I'd half expected that reaction. The other half of me, of course, wanted to tackle him to keep him in the bed, but I knew I wouldn't do that. He'd been assaulted enough.

"Wherever you think you'll get enough sleep. Offer's open if you decide to come back up."

He rolled to face me, my hand still on his shoulder. "Jim, you're the best friend I could ever have, but I don't want to use you."

"You're not. I want to help." Even if it means you go to someone else, at least you'll go healed, not bleeding inside.

He leaned back across to hug me, the first time he'd initiated a hug in months. "I know. I'll see you in the morning." I felt the briefest kiss just in front of my ear, and then he was out of bed and heading downstairs.

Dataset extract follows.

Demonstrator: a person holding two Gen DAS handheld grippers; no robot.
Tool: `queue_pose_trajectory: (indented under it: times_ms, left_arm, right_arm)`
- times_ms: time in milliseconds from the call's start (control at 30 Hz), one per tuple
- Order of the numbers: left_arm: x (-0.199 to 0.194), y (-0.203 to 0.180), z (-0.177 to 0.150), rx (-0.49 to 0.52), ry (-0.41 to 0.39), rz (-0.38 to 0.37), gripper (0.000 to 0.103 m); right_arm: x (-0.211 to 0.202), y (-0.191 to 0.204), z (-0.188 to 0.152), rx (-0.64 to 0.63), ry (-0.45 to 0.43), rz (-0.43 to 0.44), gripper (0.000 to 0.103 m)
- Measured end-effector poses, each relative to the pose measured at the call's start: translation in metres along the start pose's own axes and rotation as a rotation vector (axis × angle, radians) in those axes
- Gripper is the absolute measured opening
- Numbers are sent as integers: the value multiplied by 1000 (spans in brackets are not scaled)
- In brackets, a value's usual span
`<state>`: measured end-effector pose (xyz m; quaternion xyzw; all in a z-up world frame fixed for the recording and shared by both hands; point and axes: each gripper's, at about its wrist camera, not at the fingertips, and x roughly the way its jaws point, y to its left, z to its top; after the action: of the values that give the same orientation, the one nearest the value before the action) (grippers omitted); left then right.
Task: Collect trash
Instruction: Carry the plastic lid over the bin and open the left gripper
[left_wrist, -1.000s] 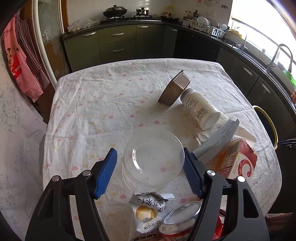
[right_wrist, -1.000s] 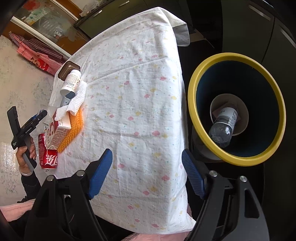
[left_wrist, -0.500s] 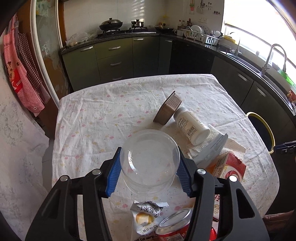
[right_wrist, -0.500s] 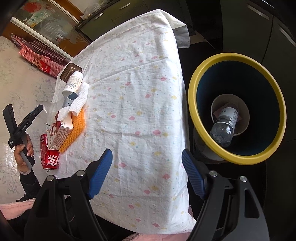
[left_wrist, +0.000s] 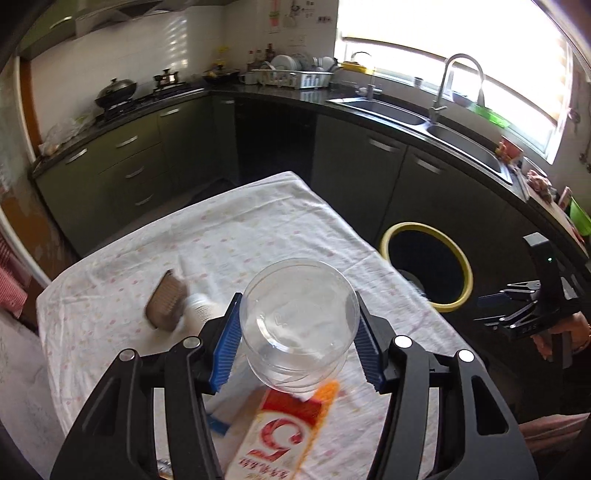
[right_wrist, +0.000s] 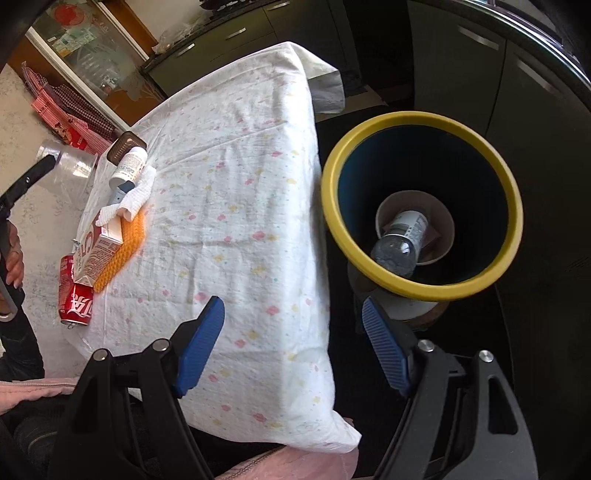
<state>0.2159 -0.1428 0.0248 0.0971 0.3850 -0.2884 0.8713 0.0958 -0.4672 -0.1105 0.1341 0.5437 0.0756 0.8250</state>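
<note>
Kitchen table (right_wrist: 240, 206) is holding a carton (right_wrist: 101, 245), can (right_wrist: 75, 301) and seemingly more, while the left gripper (left_wrist: 297, 341) is clamping a clear tub (left_wrist: 299, 325), right gripper (right_wrist: 293, 345) gaping, bin (right_wrist: 421, 206) part-filled.

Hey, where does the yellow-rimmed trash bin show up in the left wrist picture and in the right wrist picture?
Left wrist view: the trash bin sits right of centre, beyond the table's right edge, past the clear plastic container that the left gripper holds.
Right wrist view: the bin fills the right half, open mouth to the camera, a plastic bottle inside.
Shared landmark: the brown tray lying against the white bottle.
</note>
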Motion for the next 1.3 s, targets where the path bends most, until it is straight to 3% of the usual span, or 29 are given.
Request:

I stared at the ceiling in the dark, letting myself feel.

***

We were sitting in the truck on stakeout two days later, a long rainy afternoon made longer by having to sit outside a warehouse waiting for something to happen, when he said, "You go down to Scandals sometimes, don't you?"

I didn't look away from the building, though I wanted to see his face, but I nodded slowly. "That's right. The owner and I went to school together."

Scandals was the bar in the old Arlington Hotel, the one that had a game room, lounges, a dance floor, good food, and a growing mixed-toward-gay clientelle. It was Cascade's answer to Studio 54, without the celebrities or the tax fraud. I'd worked with the owners to deal with problems when it opened, during my time in Vice, and stayed in touch, and I had a permanent invitation without the cover charge - which I never took. I didn't like the appearance of a bribe. Instead, I had an understanding with George, the owner, that I'd pay the cover and if and only if he was feeling generous I'd accept one free drink from him. He was always generous with information and contacts as well, so I dropped by when I could for a few minutes.

"Back when I was in Vice, there was a murder there with a drug tie-in that I solved. I proved that the murderer wasn't in the club; he'd picked the girl up on the street walking home later on. Because of that, George thinks I saved his club." I sipped the rapidly cooling coffee from the thermos. "You and I know it's just good police work. But he's grateful."

"I don't think that's the only reason you go, is it." Factual, just another data point. Was this Sandburg, the detective, or Blair, my friend?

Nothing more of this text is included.